05 October 2015

The pharmaceutical extortionist made excuses for a long time and tongue-tied, and lied all the time (With)

Pharmaceutical Market Incident 
Is the free market able to restrain the rise in drug pricesEvgeny Aronov, Radio Liberty 


Democratic presidential candidate Hillary Clinton recently included in her campaign platform a proposal to restrict the freedom of pharmaceutical companies to sharply raise prices for the medicines they produce. Clinton accused drug manufacturers of shamelessly profiting from the sufferings of patients. 

Here is a fragment of one of Hillary Clinton's recent speeches:

– It has come to the point that we sometimes have to pay not even hundreds, but thousands of dollars for one pill. Something is clearly wrong here, the free market does not work in this way. It's just that the dodgers, it seems to me, mercilessly exploit the unfortunate.

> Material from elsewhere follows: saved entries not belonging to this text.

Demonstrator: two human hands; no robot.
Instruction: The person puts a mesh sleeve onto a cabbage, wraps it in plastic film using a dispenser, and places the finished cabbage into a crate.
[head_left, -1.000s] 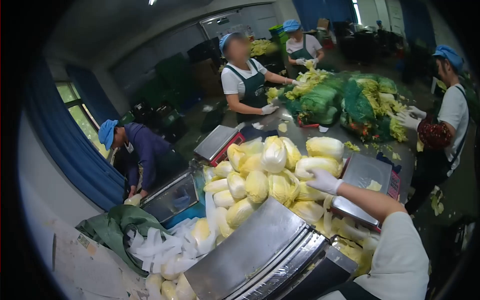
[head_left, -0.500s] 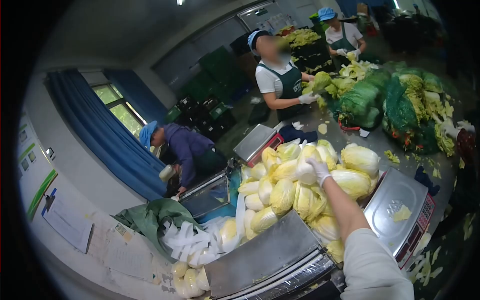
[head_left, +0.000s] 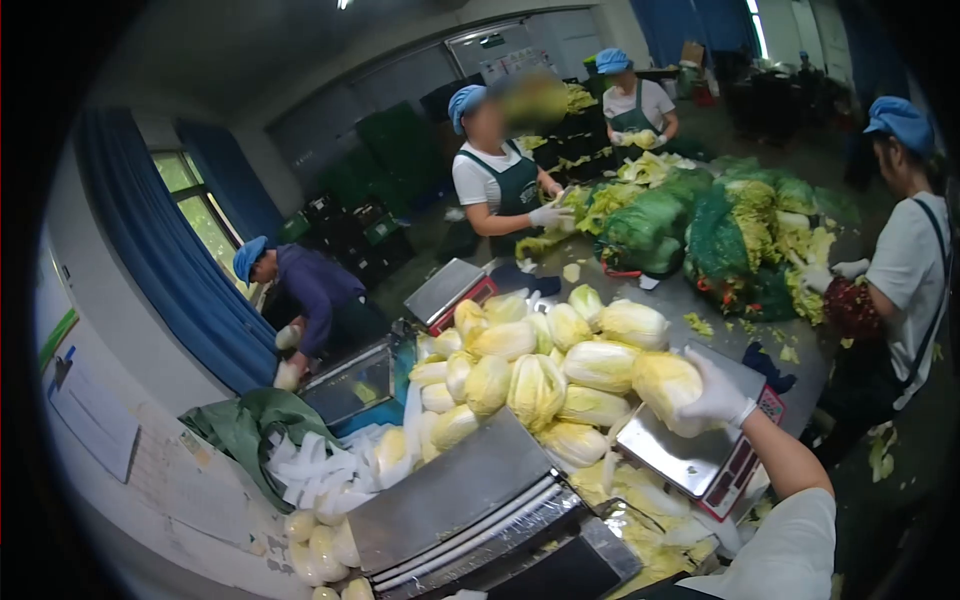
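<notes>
My right hand [head_left: 718, 392], in a white glove, is closed around a napa cabbage [head_left: 667, 386]. The cabbage lies on its side in the grip and overlaps the upper left part of a flat metal weighing scale [head_left: 665, 452] with a red keypad side. To its left is a large pile of trimmed napa cabbages [head_left: 538, 390], pale yellow and white. Below the scale, loose cabbage leaves [head_left: 650, 510] are scattered. My left hand is out of view.
A metal wrapping machine [head_left: 450, 500] stands in front. White foam strips [head_left: 320, 465] and wrapped cabbages [head_left: 325, 550] lie left. A second scale [head_left: 445, 292] and green net sacks [head_left: 735, 235] are farther back. Co-workers [head_left: 505, 185] [head_left: 310, 300] [head_left: 640, 105] [head_left: 905, 260] stand around the table.
My right hand has moved from the top of the pile to the right, and now has a cabbage over the scale. The view has swung right, bringing in another co-worker.
</notes>
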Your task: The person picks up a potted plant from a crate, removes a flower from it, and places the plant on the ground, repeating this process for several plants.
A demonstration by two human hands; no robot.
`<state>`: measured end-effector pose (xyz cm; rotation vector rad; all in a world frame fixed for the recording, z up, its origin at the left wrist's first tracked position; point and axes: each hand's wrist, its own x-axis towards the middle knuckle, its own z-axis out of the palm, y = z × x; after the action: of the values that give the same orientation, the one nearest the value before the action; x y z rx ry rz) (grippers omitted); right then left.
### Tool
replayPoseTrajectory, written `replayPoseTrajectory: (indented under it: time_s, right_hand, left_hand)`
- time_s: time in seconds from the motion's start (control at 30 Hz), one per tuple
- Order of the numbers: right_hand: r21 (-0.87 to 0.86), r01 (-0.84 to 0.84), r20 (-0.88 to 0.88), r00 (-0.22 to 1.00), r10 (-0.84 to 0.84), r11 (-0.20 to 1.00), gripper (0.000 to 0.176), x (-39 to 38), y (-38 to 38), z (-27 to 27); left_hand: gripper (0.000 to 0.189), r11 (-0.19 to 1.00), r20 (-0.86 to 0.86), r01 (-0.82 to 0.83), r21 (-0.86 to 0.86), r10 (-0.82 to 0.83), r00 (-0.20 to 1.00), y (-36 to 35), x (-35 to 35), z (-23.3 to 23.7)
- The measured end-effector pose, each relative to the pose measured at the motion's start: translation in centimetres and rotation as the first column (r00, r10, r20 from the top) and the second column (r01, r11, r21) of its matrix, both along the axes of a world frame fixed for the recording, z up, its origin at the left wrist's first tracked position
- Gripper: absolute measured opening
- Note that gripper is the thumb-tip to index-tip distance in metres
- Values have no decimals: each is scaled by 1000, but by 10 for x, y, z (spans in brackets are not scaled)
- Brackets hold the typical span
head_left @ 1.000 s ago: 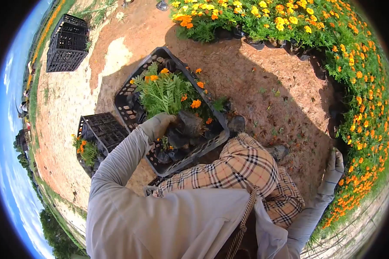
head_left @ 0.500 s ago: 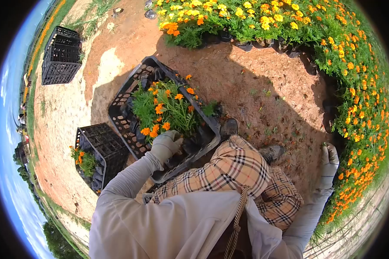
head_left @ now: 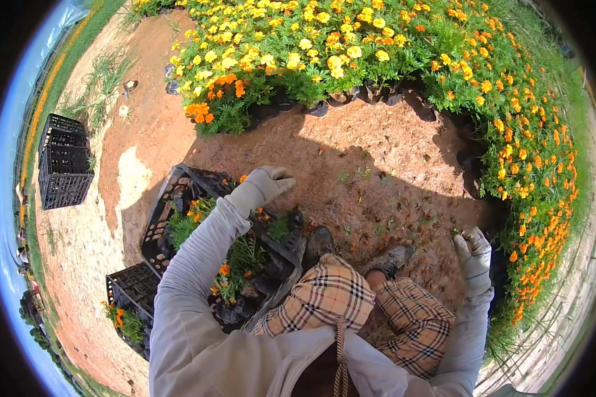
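Note:
My left hand (head_left: pixel 266 183), in a grey glove, hovers above the far rim of a black plastic crate (head_left: pixel 163 206) and holds nothing, fingers loosely spread. The crate holds marigold plants (head_left: pixel 240 259) in black pots, with orange blooms. My right hand (head_left: pixel 473 250), also gloved, is stretched out to the right near the black pots at the edge of the marigold bed (head_left: pixel 530 178); its fingers look apart and nothing shows in it. My plaid trousers and shoes (head_left: pixel 321 241) are below, on bare reddish soil.
Dense yellow and orange marigolds (head_left: pixel 311 53) in pots ring the bare soil at the top and right. A second black crate (head_left: pixel 131 291) with a few plants sits at lower left. A stack of black crates (head_left: pixel 61 162) stands at far left on sandy ground.
My left hand has let go of the plants in the crate and risen past its far rim. The view has tilted towards the flower bed. My right hand stays near the right-hand pots.

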<state>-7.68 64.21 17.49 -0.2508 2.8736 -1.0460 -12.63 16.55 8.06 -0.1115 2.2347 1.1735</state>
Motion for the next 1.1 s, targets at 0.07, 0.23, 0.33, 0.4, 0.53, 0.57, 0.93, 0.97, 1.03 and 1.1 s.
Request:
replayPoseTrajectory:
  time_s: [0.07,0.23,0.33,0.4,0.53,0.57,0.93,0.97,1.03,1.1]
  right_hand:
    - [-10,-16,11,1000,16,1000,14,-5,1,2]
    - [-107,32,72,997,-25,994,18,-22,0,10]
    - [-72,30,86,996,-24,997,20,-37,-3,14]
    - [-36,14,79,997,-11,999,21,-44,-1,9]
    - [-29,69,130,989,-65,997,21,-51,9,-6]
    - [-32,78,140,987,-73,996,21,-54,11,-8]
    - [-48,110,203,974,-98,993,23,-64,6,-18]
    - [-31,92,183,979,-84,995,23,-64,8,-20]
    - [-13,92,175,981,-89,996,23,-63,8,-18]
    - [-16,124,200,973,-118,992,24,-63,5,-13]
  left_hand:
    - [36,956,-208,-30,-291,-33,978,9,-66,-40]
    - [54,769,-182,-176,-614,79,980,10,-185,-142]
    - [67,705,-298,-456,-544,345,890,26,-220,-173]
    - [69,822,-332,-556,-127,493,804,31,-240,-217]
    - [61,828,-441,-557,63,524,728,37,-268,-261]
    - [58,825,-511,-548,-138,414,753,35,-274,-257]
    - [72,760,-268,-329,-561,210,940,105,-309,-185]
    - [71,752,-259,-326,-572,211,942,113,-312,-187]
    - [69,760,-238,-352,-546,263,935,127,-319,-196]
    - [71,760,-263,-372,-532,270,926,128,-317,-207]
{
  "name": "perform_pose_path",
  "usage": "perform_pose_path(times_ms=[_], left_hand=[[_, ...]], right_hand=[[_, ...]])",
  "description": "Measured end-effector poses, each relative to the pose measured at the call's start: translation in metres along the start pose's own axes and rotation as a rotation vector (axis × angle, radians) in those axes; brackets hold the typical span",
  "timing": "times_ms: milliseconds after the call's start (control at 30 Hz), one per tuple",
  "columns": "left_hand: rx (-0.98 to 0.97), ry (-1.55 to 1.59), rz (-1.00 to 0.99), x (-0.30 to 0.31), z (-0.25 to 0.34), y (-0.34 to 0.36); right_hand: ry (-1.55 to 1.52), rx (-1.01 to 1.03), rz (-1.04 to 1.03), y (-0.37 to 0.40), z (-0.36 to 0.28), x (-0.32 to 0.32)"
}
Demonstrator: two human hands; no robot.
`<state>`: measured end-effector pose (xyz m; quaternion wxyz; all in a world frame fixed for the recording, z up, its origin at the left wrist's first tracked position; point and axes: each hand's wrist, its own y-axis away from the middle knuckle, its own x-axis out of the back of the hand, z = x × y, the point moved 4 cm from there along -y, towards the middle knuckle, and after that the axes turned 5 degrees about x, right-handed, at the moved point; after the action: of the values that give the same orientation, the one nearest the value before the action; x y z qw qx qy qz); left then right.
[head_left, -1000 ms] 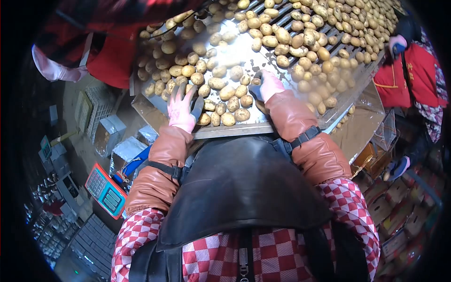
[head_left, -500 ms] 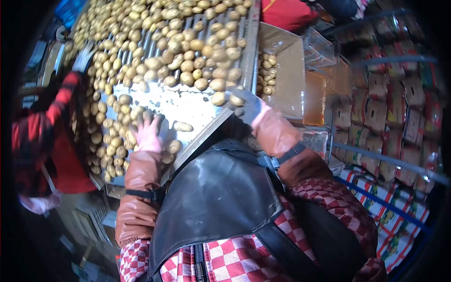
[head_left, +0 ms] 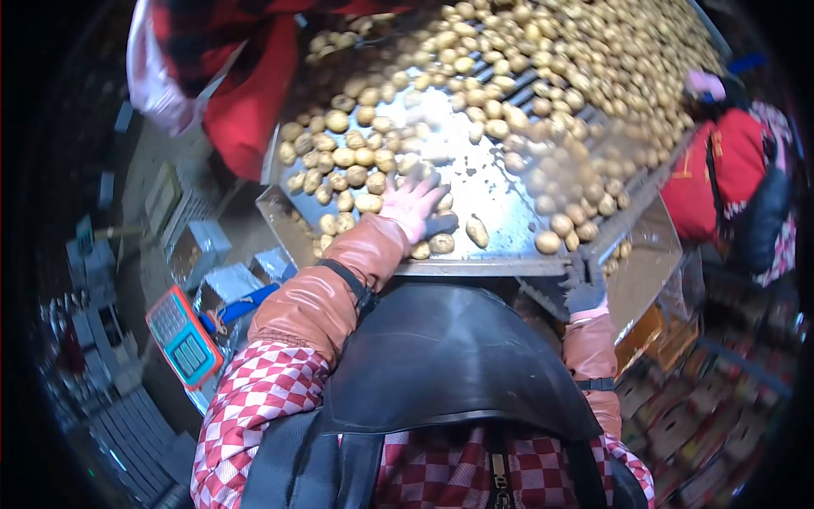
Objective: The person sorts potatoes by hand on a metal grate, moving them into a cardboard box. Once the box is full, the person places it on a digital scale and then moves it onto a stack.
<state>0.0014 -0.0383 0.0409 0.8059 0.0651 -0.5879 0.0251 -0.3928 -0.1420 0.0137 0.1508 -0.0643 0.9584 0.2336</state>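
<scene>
Many potatoes (head_left: 365, 157) lie on a shiny metal sorting table (head_left: 509, 233), partly over slatted bars. My left hand (head_left: 411, 208), in a pink glove with dark fingertips, rests palm down with spread fingers against potatoes at the near left. To its right, a single potato (head_left: 476, 231) lies apart on the bare metal. At the table's near right corner my right hand (head_left: 583, 290), in a dark grey glove, has its fingers apart, pointing toward the edge. No potato shows in it. A few potatoes (head_left: 561, 225) sit just beyond those fingers.
Beyond the right corner stands a cardboard box (head_left: 649, 263) with potatoes in it. Co-workers in red stand at far left (head_left: 254, 110) and right (head_left: 699, 182). An orange-framed scale (head_left: 185, 339) is at the lower left. Stacked cartons (head_left: 687, 416) fill the lower right.
The view has swung to the left, so the table appears turned. My right hand has left the potato it was touching and moved to the table's corner. My left hand stays among the potatoes.
</scene>
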Motion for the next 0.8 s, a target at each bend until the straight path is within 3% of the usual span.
perform_pose_path(times_ms=[67, 133, 167, 233, 300, 333, 367, 400, 433, 467, 500, 533, 600, 667, 700, 767, 800], left_hand=[[0.048, -0.037, 0.048, -0.005, -0.025, 0.022], [0.215, 0.017, 0.056, -0.004, -0.049, 0.046], [0.391, 0.029, 0.109, -0.005, -0.062, 0.061], [0.492, -0.023, 0.274, -0.012, -0.077, 0.081], [0.71, -0.063, 0.258, -0.008, -0.076, 0.08], [0.838, -0.093, 0.22, -0.007, -0.072, 0.072], [0.71, -0.011, 0.302, 0.003, -0.054, 0.061], [0.566, -0.039, 0.073, 0.002, -0.042, 0.044], [0.344, 0.035, 0.09, -0.006, -0.029, 0.033], [0.12, 0.106, 0.106, -0.012, -0.02, 0.027], [0.122, 0.109, 0.107, -0.009, -0.031, 0.025], [0.17, 0.067, 0.067, -0.005, -0.051, 0.022], [0.204, 0.033, 0.023, -0.002, -0.075, 0.026], [0.428, -0.059, 0.305, 0.011, -0.1, 0.039], [0.56, -0.061, 0.256, 0.008, -0.111, 0.039], [0.841, -0.101, 0.207, 0.014, -0.121, 0.035], [0.762, -0.176, 0.438, 0.028, -0.12, 0.026]], right_hand=[[0.166, -0.267, -0.122, -0.007, -0.015, -0.06], [0.379, -0.317, -0.315, -0.013, -0.021, -0.097], [0.32, -0.338, -0.387, -0.014, -0.018, -0.115], [0.459, -0.433, -0.376, -0.029, -0.003, -0.121], [0.652, -0.485, -0.442, -0.03, 0.002, -0.156], [0.678, -0.559, -0.36, -0.019, 0.001, -0.181], [0.949, -0.517, -0.41, -0.028, 0.018, -0.195], [1.204, -0.247, -0.538, -0.049, 0.062, -0.187], [1.381, -0.129, -0.75, -0.072, 0.104, -0.183], [1.365, -0.332, -0.722, -0.023, 0.059, -0.253], [1.243, 0.135, -0.962, -0.059, 0.118, -0.227], [1.156, -0.096, -1.002, -0.048, 0.108, -0.246], [0.634, -0.338, -0.849, -0.038, 0.092, -0.257], [0.883, -0.22, -0.735, -0.054, 0.073, -0.245], [0.686, -0.179, -0.666, -0.061, 0.073, -0.23], [0.645, -0.244, -0.559, -0.065, 0.05, -0.196], [0.67, -0.253, -0.51, -0.061, 0.035, -0.187]])
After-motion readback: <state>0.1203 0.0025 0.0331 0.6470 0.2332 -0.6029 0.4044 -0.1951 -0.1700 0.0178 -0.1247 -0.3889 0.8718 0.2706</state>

The presidential candidate proposes to set a limit on the costs of prescription drugs – $ 250 per month. Insurance companies will have to cover expenses in excess of the limit in case of chronic diseases out of their own pocket or by increasing payments from other categories of policyholders. Clinton promises that her initiative will spur competition among manufacturers of cheap analogues of expensive branded medicines, the so-called "generics". And, finally, the leader of the Democrats is in favor of the state using its position as the largest buyer of medicines on the market in order to force manufacturers of medicines to significantly lower prices for that part of their products, which are purchased by about 40 million pensioners.

Even critics of the Clinton initiative, both Republicans and Democrats, agree that "the free market does not work in this way". Says Avik Roy, an analyst at the Manhattan Institute:

– There are two reasons why medicines are so expensive in America today. First, the federal health supervision has complicated the procedure for approving new drugs so much that manufacturers spend absolutely astronomical amounts on promoting their products through bureaucratic slingshots – an average of two billion eight hundred million dollars. At the same time, Clinton did not say a word about the reform of the mechanism for approving medicinal novelties. The second reason for the high cost: the quasi-monopoly position of the state in today's America in the medical services market. The state obliges all Americans to purchase health insurance and at the same time requires insurance companies to cover the bottomless costs of citizens for medicines. Therefore, it is not surprising that in this situation pharmaceutical companies raise prices. The time is right now to introduce genuine market incentives, not Hillary Clinton's ideas, to encourage manufacturers to develop cheaper drugs.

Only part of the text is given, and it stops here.